::: SUPPLIED MATERIAL :::

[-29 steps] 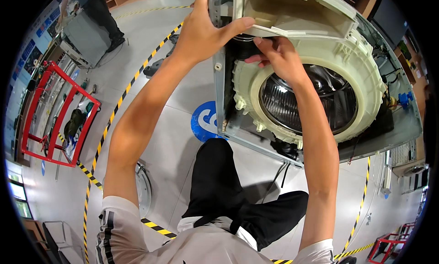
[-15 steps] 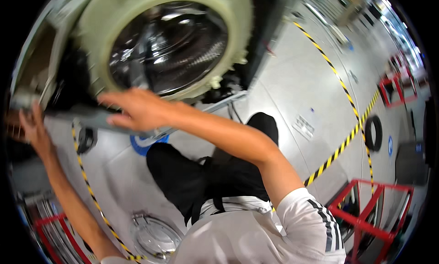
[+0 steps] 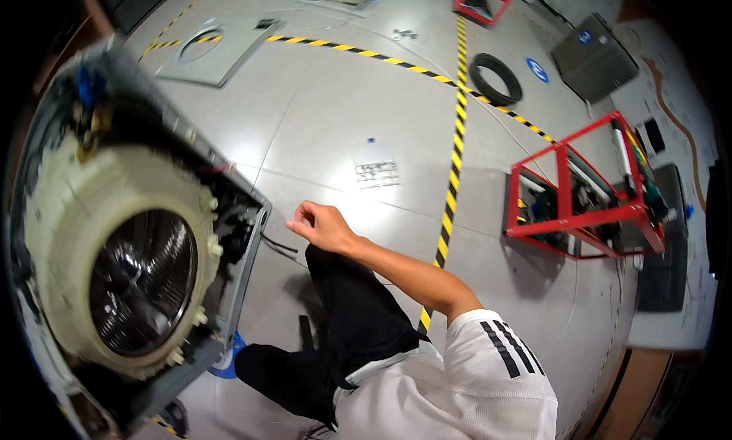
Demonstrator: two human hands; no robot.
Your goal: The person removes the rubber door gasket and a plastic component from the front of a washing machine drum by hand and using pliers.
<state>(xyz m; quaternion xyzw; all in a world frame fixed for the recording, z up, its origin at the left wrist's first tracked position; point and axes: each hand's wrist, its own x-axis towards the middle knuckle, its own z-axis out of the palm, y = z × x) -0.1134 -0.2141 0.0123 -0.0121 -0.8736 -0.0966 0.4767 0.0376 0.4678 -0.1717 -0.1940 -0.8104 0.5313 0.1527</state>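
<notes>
The person's right hand (image 3: 320, 225) hangs in the air over the grey floor (image 3: 358, 120), fingers curled loosely in, and I can see nothing in its grip. The left hand is out of view, so I cannot tell what it is doing.

Nearest the hand is the stripped washer (image 3: 114, 242), lying to the person's left with its front panel off. The cream tub (image 3: 84, 203) and the dark steel drum (image 3: 141, 280) inside it are bare, and the grey frame edge (image 3: 248, 264) stands just beside the hand, not touching it. Dark cables (image 3: 278, 245) trail out from the frame onto the floor, close to the person's black trouser leg (image 3: 358, 325).

Further off, a yellow-and-black tape line (image 3: 450, 188) runs across the floor, a black rubber ring (image 3: 496, 79) lies on it, a grey cut-out panel (image 3: 213, 47) rests at the far side, and a red rack (image 3: 587, 188) of tools stands to the right.

What worries me: the frame's bare sheet-metal edge looks sharp, and a careless reach back past it could cut the hand. The loose cables by the leg could snag a foot or get tugged if the person shifts. With the head turned away, a hand going back blind is the likeliest cause.
</notes>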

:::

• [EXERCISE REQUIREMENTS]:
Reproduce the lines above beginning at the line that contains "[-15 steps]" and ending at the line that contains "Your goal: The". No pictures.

• [WRITTEN RESPONSE]:
[-15 steps] 
[+0 steps] 
Demonstrator: two human hands; no robot.
Your goal: The person removes the rubber door gasket and a plastic component from the front of a washing machine drum by hand and using pliers.

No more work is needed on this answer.